**Collected material**
◆ ◆ ◆ ◆ ◆ ◆ ◆
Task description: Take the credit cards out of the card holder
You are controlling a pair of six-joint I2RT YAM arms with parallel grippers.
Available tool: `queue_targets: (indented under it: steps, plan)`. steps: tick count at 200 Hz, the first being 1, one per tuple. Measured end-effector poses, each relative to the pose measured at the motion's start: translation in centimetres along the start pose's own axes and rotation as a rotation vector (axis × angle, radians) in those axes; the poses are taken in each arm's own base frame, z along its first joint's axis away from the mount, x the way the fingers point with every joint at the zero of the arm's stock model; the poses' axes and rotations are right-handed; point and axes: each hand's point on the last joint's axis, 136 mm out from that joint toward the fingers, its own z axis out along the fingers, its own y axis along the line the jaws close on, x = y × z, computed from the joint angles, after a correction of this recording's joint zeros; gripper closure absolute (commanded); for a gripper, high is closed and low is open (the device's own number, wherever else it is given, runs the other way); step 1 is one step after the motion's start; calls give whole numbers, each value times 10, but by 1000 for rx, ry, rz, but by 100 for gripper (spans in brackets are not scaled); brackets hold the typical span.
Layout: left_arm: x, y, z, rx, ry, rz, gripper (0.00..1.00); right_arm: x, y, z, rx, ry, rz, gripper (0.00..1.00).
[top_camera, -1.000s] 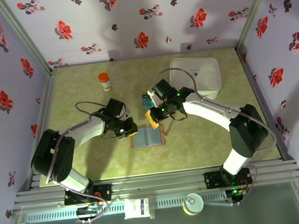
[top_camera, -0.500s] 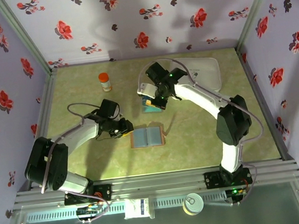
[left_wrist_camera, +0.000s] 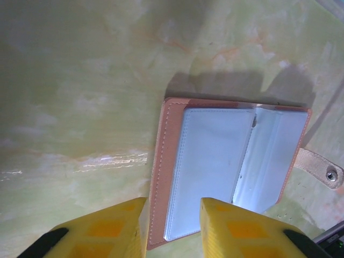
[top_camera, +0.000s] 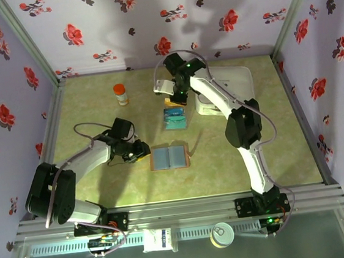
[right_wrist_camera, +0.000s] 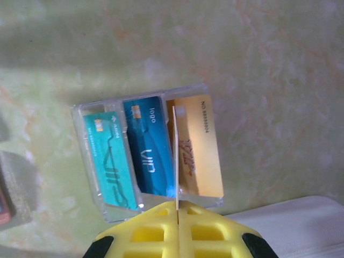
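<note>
This is a robot test booth in a lab, not a lived-in room. Two robot arms, the left arm (top_camera: 80,160) and the right arm (top_camera: 252,157), are bolted to a bare metal rail (top_camera: 180,211) at the near edge of a green marbled table (top_camera: 224,160). Flower-patterned walls (top_camera: 148,20) close off the left, far and right sides. Slanted metal posts (top_camera: 27,42) stand at the far corners.

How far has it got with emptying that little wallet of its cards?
Nearly there, it seems. Three cards already lie in the clear tray. The right gripper pinches a fourth card edge-on above them. The open wallet shows no cards I can see, so setting this one down may be what remains.
</note>
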Motion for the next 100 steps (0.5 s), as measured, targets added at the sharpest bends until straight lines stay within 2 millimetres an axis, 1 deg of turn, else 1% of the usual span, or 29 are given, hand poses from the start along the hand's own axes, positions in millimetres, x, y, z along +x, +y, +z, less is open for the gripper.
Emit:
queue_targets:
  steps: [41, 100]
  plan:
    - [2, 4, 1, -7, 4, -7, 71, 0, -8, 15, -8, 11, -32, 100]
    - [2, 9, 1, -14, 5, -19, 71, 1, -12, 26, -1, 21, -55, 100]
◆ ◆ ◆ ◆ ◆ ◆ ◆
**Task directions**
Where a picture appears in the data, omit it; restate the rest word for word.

**Solved exercise**
Task description: Take the credit cards out of the card holder
You are controlling a pair of six-joint I2RT YAM arms with parallel grippers.
Available tool: `queue_targets: (indented under it: steps, plan)`. steps: tick count at 200 Hz, the first being 1, one per tuple. Measured end-effector poses, each relative to the pose measured at the motion's start: translation in centimetres along the start pose's own axes and rotation as a rotation vector (axis × angle, radians) in those axes; the poses are taken in each arm's own base frame, z along its first joint's axis away from the mount, x the way the fingers point with every joint at the zero of the arm's stock model; the poses' axes and rotations are right-handed; point and axes: each hand's point on the last joint's axis, 136 mm out from that joint toward the fingers, its own z axis out along the fingers, its own y axis along the line the jaws close on, x = y × z, computed from the joint angles, after a correction of this recording's joint zeros; gripper closure absolute (commanded); for a gripper, high is closed and low is open (the device's own number, wherever else it is given, runs the other way); step 1 is one step after the motion's start; calls give whole numbers, each value times 10, but by 1000 for rx, ry, rz, but by 100 for gripper (spans in brackets are not scaled); brackets hold the typical span.
Layout: left_arm: x, y, z, rx, ry, rz, gripper (0.00..1.00); right_arm: x, y, z, rx, ry, rz, gripper (0.00..1.00).
[top_camera, -1.000s] 
[top_camera, -0.500s] 
[left_wrist_camera, +0.000s] 
[top_camera, +0.000s] 
[right_wrist_camera, +0.000s] 
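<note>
This is a robot test booth in a lab, not a lived-in room. Two robot arms, the left arm (top_camera: 80,160) and the right arm (top_camera: 252,157), are bolted to a bare metal rail (top_camera: 180,211) at the near edge of a green marbled table (top_camera: 224,160). Flower-patterned walls (top_camera: 148,20) close off the left, far and right sides. Slanted metal posts (top_camera: 27,42) stand at the far corners.

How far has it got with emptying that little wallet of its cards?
Nearly there, it seems. Three cards already lie in the clear tray. The right gripper pinches a fourth card edge-on above them. The open wallet shows no cards I can see, so setting this one down may be what remains.
</note>
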Motion for the next 100 steps (0.5 s), as measured, targets added at the sharpest bends until straight lines stay within 2 millimetres an axis, 1 deg of turn, else 1% of the usual span, or 29 are given, hand poses from the start along the hand's own axes, positions in millimetres, x, y, z along +x, +y, +z, less is open for the gripper.
Emit:
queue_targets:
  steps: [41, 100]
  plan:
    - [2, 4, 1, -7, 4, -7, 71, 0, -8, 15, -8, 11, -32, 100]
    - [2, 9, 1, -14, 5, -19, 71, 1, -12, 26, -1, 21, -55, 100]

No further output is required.